NOTE 7 — DIVIDEND DISTRIBUTION
On April 26, 2022, the Company declared an in-kind dividend of $94,934,400 for the assignment of the due from shareholder and a cash dividend of $8,200,000 to pay the related withholding taxes; see Note 6 — Due from Shareholder.
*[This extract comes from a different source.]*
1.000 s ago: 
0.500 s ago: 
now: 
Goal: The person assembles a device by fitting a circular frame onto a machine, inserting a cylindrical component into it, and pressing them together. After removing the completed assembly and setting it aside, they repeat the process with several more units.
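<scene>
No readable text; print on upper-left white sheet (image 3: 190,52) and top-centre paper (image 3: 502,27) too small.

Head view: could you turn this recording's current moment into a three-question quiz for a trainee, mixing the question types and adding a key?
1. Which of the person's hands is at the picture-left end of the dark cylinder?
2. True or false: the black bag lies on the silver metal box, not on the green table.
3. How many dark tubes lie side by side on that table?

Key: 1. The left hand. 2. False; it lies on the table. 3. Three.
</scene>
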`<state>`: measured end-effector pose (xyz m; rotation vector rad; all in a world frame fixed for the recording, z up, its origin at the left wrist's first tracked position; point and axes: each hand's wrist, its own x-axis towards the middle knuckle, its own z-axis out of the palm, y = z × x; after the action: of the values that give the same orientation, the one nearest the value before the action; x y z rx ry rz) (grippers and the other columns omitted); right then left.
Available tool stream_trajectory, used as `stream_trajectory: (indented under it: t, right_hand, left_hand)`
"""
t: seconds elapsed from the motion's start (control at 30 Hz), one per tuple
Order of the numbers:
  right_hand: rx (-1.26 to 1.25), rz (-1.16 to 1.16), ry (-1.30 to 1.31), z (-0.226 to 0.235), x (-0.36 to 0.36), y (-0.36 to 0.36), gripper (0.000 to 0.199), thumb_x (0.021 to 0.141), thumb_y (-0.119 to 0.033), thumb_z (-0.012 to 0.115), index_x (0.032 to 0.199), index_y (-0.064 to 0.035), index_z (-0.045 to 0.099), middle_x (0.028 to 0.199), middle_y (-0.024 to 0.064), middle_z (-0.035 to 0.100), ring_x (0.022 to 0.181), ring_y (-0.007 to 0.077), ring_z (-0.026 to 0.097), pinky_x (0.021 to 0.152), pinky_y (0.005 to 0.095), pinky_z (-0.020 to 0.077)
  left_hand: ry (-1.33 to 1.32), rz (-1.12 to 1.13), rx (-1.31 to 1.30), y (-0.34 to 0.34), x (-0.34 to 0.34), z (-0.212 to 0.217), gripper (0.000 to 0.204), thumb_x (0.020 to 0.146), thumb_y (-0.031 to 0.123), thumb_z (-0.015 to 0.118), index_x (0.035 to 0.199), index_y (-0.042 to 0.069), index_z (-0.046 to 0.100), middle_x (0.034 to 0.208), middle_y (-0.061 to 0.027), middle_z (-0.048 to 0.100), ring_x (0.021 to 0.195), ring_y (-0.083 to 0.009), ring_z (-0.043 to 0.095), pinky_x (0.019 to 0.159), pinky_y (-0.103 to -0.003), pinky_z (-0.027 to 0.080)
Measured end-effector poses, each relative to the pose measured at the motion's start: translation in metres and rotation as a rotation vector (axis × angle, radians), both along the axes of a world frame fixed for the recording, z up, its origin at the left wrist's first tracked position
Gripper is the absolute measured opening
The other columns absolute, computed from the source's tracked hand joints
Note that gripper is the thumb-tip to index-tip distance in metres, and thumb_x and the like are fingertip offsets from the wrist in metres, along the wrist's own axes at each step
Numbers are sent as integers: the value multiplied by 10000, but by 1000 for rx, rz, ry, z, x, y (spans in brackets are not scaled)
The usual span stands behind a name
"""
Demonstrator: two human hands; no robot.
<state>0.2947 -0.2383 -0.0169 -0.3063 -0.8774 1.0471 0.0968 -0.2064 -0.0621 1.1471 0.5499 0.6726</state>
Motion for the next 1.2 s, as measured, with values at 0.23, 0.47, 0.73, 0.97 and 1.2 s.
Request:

NOTE 8 — PREPAID EXPENSES RELATED PARTIES
During the six-month period ended June 30, 2022 the Company prepaid $5,000,000 for exclusive license rights to ARK 2 to a related party. Prepaid expenses — related parties consisted of the following as of June 30, 2022 and December 31, 2021:
2022
2021
Prepaid royalties
$ 2,520,000 $ 3,145,000
Prepaid licenses
5,000,000
Prepaid expenses – related party, ending balance
7,520,000 3,145,000
Less: short-term portion
1,000,000
Total prepaid expenses – related party
$ 6,520,000 $ 3,145,000
NOTE 9 — PREPAID EXPENSES AND OTHER CURRENT ASSETS
In January 2022, the Company received $1,500,000 from Pound Sand, LLC in connection with the Company’s sale of its membership interest in Pound Sand, LLC on December 3, 2020; this amount was included as a receivable in the prepaid expenses and other current assets as of December 31, 2021 in the accompanying condensed consolidated balance sheets.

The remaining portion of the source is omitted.